As others have said, that used to be an option. IIRC there is still one person with a RED square/badge of honor if you will for that person. Altho some have rep'd him so he is green possibly.

Reality is, as some have said, ALL forums over the last decade or so I have been on some, they have changed. Some quickly with in months other take time, some go back per say. But one I can say, is ALL the forums were the most fun if you will when smaller. once they hit some 100K folks, even 20-30K posters, some of the banter tween some seems to go away, one does not know who everyone is etc. Then it seems to take some time to mature if you will, then they become fun for a time, more newbies show up, takes some time to train them per say, for the place to be fun again.........

Any way, I would add, get rid of the OT religion and politics, make it more of a phun topic what goes on, get rid of other R/P type topics elsewhere when they show up. These are probably two topics the can PO the most folks really fast, really quick! Next is some guys little bulldog trying to outcute a cavalier! never going to happen!:laugher:laugher

Marty


----------



## miatapaul (Dec 15, 2006)

BubbleheadMd said:


> OT is a necessary evil. Every forum needs a trash bin. If you take away OT, then crazy people like that "person" who posts all of their religious OT junk, will post it in the sailing forums. Ditto with all of the politics.
> 
> The moderators will be overwhelemed with continuously deleting, and locking threads, and banning ID's. People will create sock puppets and keep coming back.
> 
> ...


I disagree, I am involved in a few forums that have no off topic, or at least have a "no politics, no religion" policy.
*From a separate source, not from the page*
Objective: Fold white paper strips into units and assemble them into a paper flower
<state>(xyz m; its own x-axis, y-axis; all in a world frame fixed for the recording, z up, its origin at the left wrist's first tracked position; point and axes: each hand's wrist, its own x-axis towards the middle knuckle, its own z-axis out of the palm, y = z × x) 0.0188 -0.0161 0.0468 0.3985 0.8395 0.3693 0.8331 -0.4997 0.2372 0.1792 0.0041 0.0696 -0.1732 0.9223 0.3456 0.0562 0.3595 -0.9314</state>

I think the politics/Off topic should be by invitation only, meaning anyone who wants admission can get in, but have to agree to a no cry baby policy. Like they do over at Anything Sailing. But would make it easier to block it out via mobile apps.

I search from a web browser with the "no off topic/no politics" as I have found the politics here to be very mean spirited, disrespectful and rude. But it is hard to ignore them using the mobile app and Tapatalk.


----------



## Squidd (Sep 26, 2011)

johnnyquest37 said:


> This is a great forum. Love the interaction and the topics. One suggestion - how about a "dislike" button. We can "like" someone's post, but perhaps there is a way to click onto a post that is unlikable as being too agressive or rude or incorrect or digressive.
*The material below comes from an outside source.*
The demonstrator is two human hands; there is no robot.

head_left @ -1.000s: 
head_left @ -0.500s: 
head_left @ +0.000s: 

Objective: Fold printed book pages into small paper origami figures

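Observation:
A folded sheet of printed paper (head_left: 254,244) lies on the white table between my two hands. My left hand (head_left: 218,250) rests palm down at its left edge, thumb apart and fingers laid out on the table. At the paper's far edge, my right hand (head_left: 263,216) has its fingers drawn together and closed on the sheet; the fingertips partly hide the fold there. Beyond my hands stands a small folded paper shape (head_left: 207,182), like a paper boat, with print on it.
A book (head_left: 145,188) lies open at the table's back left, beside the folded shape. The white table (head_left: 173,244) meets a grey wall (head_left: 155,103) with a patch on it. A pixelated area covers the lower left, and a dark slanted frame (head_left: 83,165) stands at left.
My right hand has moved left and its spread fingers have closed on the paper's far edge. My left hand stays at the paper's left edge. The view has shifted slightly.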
The heck with the scales and "dislike" scores...Use the "Report Post" Triangle in the upper right corner to attention of the mods and powers that be that can do something about the aggressive, rude, incorrect and digressive...
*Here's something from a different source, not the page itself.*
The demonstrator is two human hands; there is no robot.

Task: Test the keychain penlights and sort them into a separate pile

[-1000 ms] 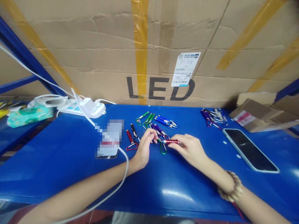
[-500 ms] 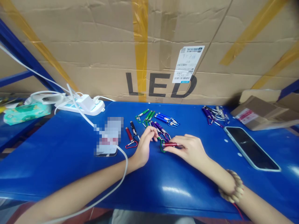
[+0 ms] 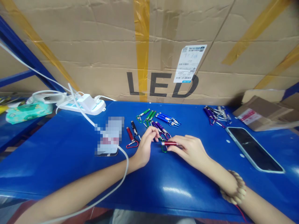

And curtail the "I'm not being rude...I'm being 'honest' B/S....

Your wife is Fat and your Dog is ugly....I'm not being rude..I'm just being honest...


----------



## bljones (Oct 13, 2008)

Squidd said:


> And curtail the "I'm not being rude...I'm being 'honest' B/S....
> 
> Your wife is Fat and your Dog is ugly....I'm not being rude..I'm just being honest...


You mean, like this post:
http://www.sailnet.com/forums/875626-post8.html ?


----------



## bwalker42 (Jul 11, 2003)

I would like to see a space for commenting on other person's pics on their profile page.


----------



## smackdaddy (Aug 13, 2008)

miatapaul said:


> I think the politics/Off topic should be by invitation only, meaning anyone who wants admission can get in, but have to agree to a no cry baby policy. Like they do over at Anything Sailing. But would make it easier to block it out via mobile apps.


Yeah - that worked out really well.

I think OT is perfect here. If you don't want to see it - it's really easy to avoid. I can even do it.

Apart from maybe filtering OT on mobile like miata says - I think it's just fine.

The "opt-out" chat thing is a pain in the butt though!


----------



## JimMcGee (Jun 23, 2005)

Jeez I go sailing over the weekend and the "What about SailNet?" threads exploded! 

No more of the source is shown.